Unlike most academic associations, the APA doesn’t have a proper national meeting, just regional ones. But the Eastern APA is the biggest, partly because there’s a high concentration of philosophers on the East Coast,[1] but mostly because the job market happens at it. Like the MLA, Philosophy departments interview their shortlist of 10 to 15 candidates at the meetings, with a view to whittling them down to three or four for campus visits. Personally, I don’t believe this stage adds any useful information to the recruitment process, unless you are interested in whether a candidate can sit comfortably in a cramped hotel suite.

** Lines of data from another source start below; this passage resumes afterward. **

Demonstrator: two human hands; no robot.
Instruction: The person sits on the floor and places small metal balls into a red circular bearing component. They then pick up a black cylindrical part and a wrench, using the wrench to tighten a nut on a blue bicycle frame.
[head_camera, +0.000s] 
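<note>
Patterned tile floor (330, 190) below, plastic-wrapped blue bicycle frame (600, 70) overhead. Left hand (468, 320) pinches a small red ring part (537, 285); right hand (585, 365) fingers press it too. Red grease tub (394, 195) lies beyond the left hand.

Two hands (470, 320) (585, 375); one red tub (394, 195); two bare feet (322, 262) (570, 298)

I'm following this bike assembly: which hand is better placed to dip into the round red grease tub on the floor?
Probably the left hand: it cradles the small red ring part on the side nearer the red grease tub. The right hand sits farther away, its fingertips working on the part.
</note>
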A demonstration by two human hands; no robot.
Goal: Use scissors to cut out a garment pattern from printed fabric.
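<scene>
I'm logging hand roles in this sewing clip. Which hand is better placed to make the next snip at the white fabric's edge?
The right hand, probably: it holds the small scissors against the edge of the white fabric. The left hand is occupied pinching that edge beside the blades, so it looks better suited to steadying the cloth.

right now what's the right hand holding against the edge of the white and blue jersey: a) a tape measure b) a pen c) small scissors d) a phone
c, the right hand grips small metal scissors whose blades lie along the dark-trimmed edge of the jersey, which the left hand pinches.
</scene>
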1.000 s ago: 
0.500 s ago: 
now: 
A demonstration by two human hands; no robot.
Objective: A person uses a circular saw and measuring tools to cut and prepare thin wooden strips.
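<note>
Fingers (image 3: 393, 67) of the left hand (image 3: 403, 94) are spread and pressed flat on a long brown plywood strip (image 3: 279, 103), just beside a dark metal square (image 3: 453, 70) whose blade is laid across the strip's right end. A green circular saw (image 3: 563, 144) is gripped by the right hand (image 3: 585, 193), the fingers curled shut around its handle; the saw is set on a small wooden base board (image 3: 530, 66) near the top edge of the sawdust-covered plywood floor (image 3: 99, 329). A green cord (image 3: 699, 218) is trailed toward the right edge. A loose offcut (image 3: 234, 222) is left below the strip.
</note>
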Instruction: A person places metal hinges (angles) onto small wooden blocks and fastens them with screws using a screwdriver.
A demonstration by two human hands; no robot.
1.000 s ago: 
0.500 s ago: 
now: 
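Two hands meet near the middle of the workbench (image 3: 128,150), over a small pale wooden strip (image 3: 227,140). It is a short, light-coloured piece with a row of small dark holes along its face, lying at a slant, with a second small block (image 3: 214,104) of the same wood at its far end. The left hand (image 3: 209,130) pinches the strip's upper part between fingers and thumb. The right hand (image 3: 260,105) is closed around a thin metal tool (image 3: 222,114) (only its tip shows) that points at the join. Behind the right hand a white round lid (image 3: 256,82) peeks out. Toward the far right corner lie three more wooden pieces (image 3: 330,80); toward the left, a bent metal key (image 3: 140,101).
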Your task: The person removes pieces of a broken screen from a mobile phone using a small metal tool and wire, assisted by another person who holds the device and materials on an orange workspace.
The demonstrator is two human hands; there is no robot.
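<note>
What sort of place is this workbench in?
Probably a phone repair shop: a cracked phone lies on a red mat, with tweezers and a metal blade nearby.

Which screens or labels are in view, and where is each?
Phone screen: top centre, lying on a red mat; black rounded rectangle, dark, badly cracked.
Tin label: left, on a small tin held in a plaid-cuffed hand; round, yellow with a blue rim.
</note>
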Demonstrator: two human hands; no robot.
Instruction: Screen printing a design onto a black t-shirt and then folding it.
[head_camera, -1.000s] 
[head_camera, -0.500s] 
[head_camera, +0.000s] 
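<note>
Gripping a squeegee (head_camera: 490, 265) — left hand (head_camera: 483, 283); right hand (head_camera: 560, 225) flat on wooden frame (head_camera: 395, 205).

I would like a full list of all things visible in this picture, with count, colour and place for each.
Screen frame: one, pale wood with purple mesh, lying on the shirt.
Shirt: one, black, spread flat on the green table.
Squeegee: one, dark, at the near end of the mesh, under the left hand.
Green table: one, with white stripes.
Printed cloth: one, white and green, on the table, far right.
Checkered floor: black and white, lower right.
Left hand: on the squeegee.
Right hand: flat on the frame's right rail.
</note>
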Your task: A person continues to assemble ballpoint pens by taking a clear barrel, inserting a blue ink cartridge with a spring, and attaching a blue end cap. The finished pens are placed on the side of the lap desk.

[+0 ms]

I nearly got an interview at the APA myself a few years ago, when I accidentally sat at the wrong table in an empty conference room, put my feet up and started reading some book or other. After about half an hour some people started filing in to the room, but I wasn’t paying attention. Then two guys (one with a Santa beard-in-training) sat down at my table. “Mr Robertson? We’re from East Jesus State University,"[2] said one of them, “Shall we begin?” I should have said yes, but of course instead I was a coward and mumbled something about not being Mr Robertson. Pity: I’ve become quite good at bluffing my way amongst philosophers, and I might have gotten a fly-out.

fn1. Every single Mets fan, for instance.

fn2. Not its real name.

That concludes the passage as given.